• [About this exercise] The answer should contain only the lines from the beginning of the entries through the line that holds "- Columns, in", given again exactly, with no pictures.

• [Extracted material]
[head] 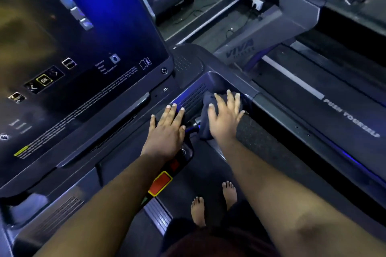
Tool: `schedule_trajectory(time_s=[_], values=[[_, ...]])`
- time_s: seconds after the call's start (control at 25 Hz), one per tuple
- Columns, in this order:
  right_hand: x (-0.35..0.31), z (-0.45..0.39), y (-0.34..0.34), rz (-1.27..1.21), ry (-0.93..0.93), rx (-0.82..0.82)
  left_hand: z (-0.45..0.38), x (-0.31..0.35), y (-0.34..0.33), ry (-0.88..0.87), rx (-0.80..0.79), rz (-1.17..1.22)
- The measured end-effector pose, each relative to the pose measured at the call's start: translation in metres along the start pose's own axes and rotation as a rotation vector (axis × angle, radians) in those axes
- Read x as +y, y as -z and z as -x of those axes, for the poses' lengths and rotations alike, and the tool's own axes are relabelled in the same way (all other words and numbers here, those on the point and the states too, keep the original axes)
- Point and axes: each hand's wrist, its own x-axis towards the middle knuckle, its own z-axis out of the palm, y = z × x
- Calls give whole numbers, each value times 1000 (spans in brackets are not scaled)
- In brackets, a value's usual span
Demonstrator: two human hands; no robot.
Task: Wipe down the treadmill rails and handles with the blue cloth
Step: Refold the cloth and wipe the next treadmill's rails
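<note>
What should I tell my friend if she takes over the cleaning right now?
Left hand: flat and open on the console ledge, holding nothing.
Right hand: spread flat, pressing the blue cloth onto the corner tray beside the screen.
The cloth lies bunched under that palm, next to the foam handle.
Done: cannot tell which parts are already wiped.
Left: probably the foam handle and the side rails; take the cloth from the tray corner and carry on. Mind the red stop button near the left forearm.

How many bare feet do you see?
2: the left foot and right foot stand side by side on the treadmill belt, below the hands.
</note>
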Motion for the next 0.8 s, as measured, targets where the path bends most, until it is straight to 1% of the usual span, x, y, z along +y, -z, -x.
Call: schedule_trajectory(time_s=[0.04,0.08,0.16,0.2,0.24,0.28,0.36,0.4,0.44,0.48,0.56,0.64,0.72,0.76,0.8], values=[[-10,9,-4,-33,-28,-1,0,-2,-2,0,-9,11],[-17,24,-11,-69,18,-12,0,-3,-4,-2,-8,20],[-21,55,-26,-148,193,-35,-1,-3,-5,-22,-5,33],[-17,58,-29,-198,200,-12,-2,-3,-5,-30,-2,39],[-16,53,-30,-270,130,56,-2,-3,-5,-38,3,38],[-18,44,-28,-383,-16,134,-2,-2,-5,-38,9,36],[-30,20,-13,-746,-451,230,-4,-2,-6,-37,18,37],[-35,14,-9,-885,-600,219,-4,-3,-6,-40,21,40],[-38,13,-6,-948,-660,187,-3,-3,-7,-45,26,41],[-40,19,-4,-869,-659,134,-2,-4,-8,-55,33,44],[-42,40,5,-539,-523,-20,0,-6,-7,-68,38,63],[-35,56,21,-290,-300,-129,-1,-6,-5,-72,19,74],[-17,72,40,-104,-11,-131,2,-7,0,-68,-6,87],[-7,77,53,-47,79,-109,4,-8,2,-70,-8,78],[4,81,68,-5,132,-78,5,-8,4,-79,1,45]])
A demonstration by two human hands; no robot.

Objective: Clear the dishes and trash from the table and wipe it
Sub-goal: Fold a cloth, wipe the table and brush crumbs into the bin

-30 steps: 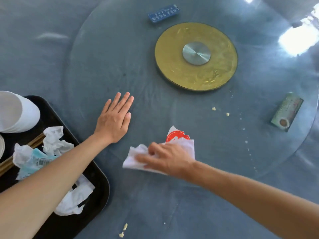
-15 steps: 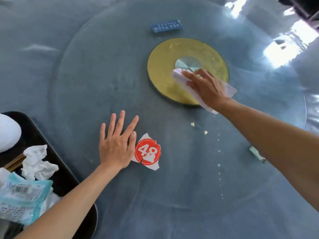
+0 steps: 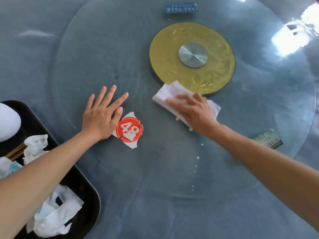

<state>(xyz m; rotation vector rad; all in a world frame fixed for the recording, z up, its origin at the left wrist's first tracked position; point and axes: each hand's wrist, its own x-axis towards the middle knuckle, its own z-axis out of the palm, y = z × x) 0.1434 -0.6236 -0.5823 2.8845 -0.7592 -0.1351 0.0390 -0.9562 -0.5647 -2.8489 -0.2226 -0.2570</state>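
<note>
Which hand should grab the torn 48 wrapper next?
Left. The left hand lies flat and empty, thumb touching the wrapper, beside the tray. The right hand is pressing the cloth.

The table [image 3: 172, 213] is round, blue-grey, with a glass turntable [image 3: 82, 69] over its middle on a gold disc [image 3: 165, 66] with a steel hub [image 3: 193, 55]. A white cloth [image 3: 166, 94], folded and flat, lies on the glass at the disc's near edge. A torn white paper scrap with a red circle reading "48" [image 3: 129, 129] lies flat near it. Crumbs [image 3: 197, 157] trail in a line toward the near rim. At the left edge sits a black tray [image 3: 86, 190] — crumpled white tissues [image 3: 53, 216], wrappers, chopsticks [image 3: 15, 152] and a white bowl [image 3: 7, 121] on it. A blue card [image 3: 182, 7] and a green card [image 3: 269, 141] lie flat on the glass.
</note>
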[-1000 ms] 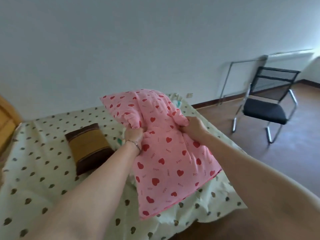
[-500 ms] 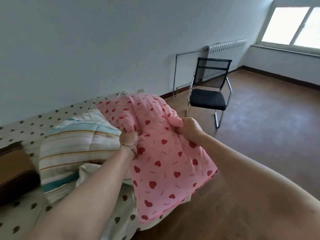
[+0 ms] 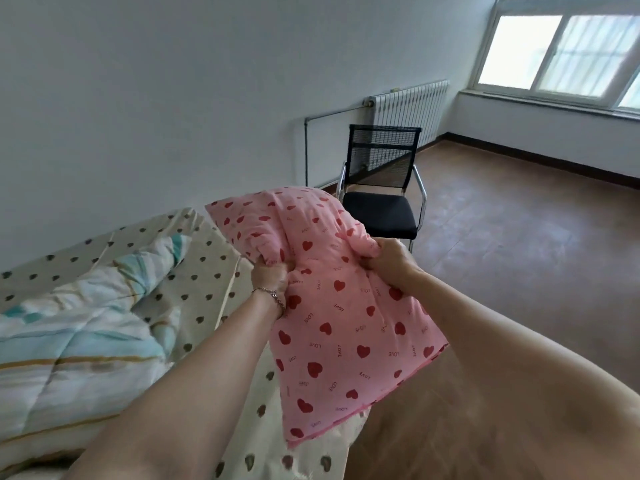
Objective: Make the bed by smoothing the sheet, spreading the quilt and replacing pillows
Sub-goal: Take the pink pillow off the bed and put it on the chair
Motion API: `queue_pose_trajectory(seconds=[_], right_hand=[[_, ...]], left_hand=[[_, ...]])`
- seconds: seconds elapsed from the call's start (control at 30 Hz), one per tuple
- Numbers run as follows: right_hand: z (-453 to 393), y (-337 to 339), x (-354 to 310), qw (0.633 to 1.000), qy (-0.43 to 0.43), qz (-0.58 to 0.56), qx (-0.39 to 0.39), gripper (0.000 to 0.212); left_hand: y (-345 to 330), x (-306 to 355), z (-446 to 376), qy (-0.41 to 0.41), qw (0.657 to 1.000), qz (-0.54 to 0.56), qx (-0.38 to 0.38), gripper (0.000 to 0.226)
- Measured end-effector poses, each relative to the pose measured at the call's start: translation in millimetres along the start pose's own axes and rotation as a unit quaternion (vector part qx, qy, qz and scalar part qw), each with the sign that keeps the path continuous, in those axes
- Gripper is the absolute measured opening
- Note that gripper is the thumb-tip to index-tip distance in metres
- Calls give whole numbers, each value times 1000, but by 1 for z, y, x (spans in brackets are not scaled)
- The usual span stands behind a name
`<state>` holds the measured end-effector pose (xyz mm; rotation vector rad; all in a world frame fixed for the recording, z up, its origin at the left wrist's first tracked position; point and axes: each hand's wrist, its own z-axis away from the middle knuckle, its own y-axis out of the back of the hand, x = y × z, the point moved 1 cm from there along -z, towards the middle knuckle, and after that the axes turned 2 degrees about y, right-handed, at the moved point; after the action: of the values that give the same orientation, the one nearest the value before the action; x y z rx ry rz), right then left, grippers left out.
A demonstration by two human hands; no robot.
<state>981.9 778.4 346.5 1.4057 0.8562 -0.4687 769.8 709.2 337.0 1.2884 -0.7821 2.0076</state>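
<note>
I hold a pink pillow (image 3: 332, 320) printed with red hearts in the air over the foot corner of the bed. My left hand (image 3: 270, 279) grips its left side and my right hand (image 3: 389, 259) pinches its right side. A striped white, teal and tan quilt (image 3: 69, 337) lies bunched on the left of the bed. The cream sheet (image 3: 204, 271) with dark hearts shows beside and below the quilt.
A black mesh chair (image 3: 381, 188) with chrome legs stands on the brown floor just beyond the pillow. A white radiator (image 3: 408, 110) and its pipe run along the far wall. A window (image 3: 561, 53) is at the upper right.
My view has swung right, away from the head of the bed. The brown pillow has left view; the quilt, the chair and the window came in. Both hands keep their grip on the pink pillow.
</note>
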Motion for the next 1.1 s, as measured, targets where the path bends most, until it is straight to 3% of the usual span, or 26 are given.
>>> queue_pose_trajectory(seconds=[0.07, 0.27, 0.63, 1.1], right_hand=[[-36, 21, 14, 1000, -3, -4, 15, 8], [-134, 87, 67, 999, -11, -17, 41, 20], [-307, 192, 165, 1000, 23, -5, -13, 7], [-473, 234, 261, 998, -2, 6, -56, 5]], left_hand=[[-41, 10, -19, 3, 1000, 0, -11, 16], [-163, 28, -68, 12, 999, 0, -40, 22], [-356, 19, -151, 14, 999, 29, 34, 16], [-507, 0, -260, 26, 997, 26, 72, 18]])
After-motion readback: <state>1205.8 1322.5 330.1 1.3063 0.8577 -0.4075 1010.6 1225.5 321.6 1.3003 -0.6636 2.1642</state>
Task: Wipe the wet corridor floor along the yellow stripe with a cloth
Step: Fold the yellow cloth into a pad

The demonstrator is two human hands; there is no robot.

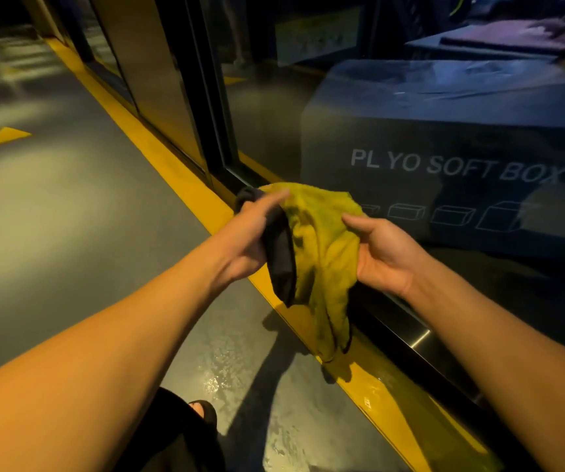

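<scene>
Cloth [322, 247], yellow, gripped by both hands [257, 233] [381, 255] before box [444, 137] lettered "PL YO SOFT BOX".

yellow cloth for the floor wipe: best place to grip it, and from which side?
Grip the yellow cloth at its bunched upper part, coming from above. The left hand and right hand hold it there from either side, in the air, and its lower end dangles over the yellow stripe. Gathering that loose tail into a pad would probably suit wiping.
</scene>
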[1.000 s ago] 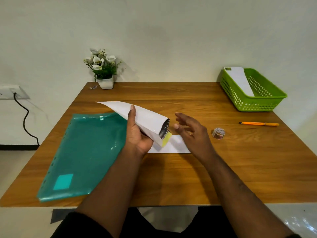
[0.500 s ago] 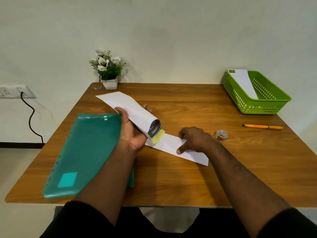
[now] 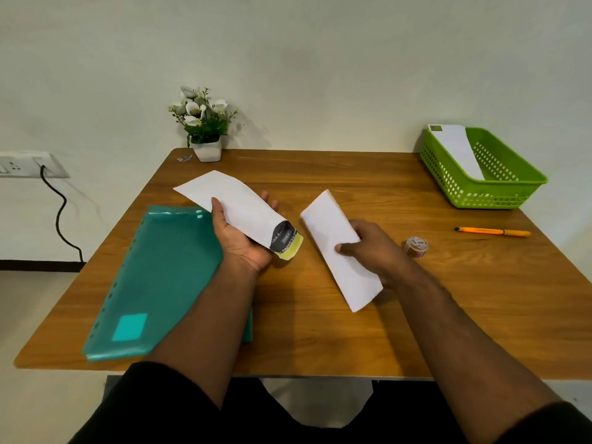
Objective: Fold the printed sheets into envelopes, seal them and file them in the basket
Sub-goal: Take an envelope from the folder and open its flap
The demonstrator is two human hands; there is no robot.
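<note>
Teal plastic folder (image 3: 153, 283) on wooden table (image 3: 480, 315); potted flowers (image 3: 205, 129) at back; orange pen (image 3: 493, 232) right

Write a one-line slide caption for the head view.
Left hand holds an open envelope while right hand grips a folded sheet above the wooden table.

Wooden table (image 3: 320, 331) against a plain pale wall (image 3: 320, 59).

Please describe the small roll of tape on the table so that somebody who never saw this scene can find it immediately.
Start at the green basket at the table's far right, then come nearer to the orange pen. Left of the pen, just beyond the right hand, sits the tape roll. It is the only small, round, see-through thing there.
</note>
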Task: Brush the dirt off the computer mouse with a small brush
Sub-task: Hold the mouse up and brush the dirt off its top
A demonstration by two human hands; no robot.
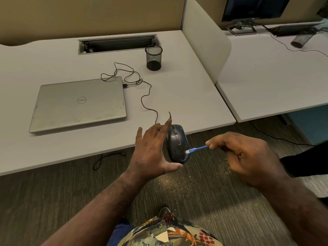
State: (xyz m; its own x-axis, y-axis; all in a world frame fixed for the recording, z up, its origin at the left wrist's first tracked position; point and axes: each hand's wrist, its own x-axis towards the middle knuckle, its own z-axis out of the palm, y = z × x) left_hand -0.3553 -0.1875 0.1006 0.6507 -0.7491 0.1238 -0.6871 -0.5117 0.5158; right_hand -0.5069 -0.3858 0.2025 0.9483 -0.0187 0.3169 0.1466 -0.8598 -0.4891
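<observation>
The left hand (152, 150) grips the mouse (176, 142) by its ends, off the tabletop (177, 86) edge, while the right hand (248, 157) pinches the brush (197, 149), bristles touching the mouse. The mouse looks light, stiff and smooth, so an end-to-end grip suits. Its cord (145, 102) trails to the laptop (79, 103), near a mesh cup (153, 57); nothing blocks brushing.

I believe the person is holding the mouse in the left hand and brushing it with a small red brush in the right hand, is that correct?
Not quite: the brush is blue, not red, as the head view shows. The rest holds: the left hand holds the mouse, and the right hand works the small brush against it.
</observation>
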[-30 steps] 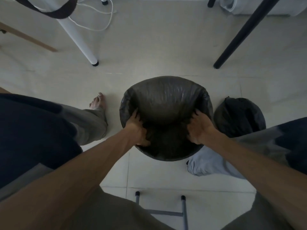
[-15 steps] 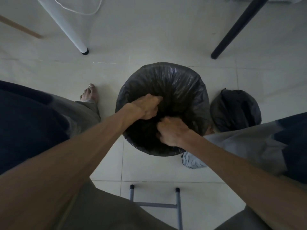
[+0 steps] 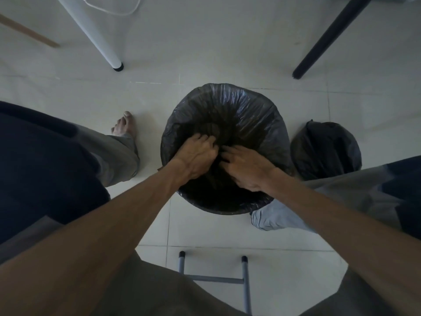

• [Result of the task]
[head] 
Tool: `schedule_trajectory(time_s=[_], values=[[_, ...]])`
- time_s: seconds after the call's start (control at 25 Hz), one per tuple
- Columns, in this order:

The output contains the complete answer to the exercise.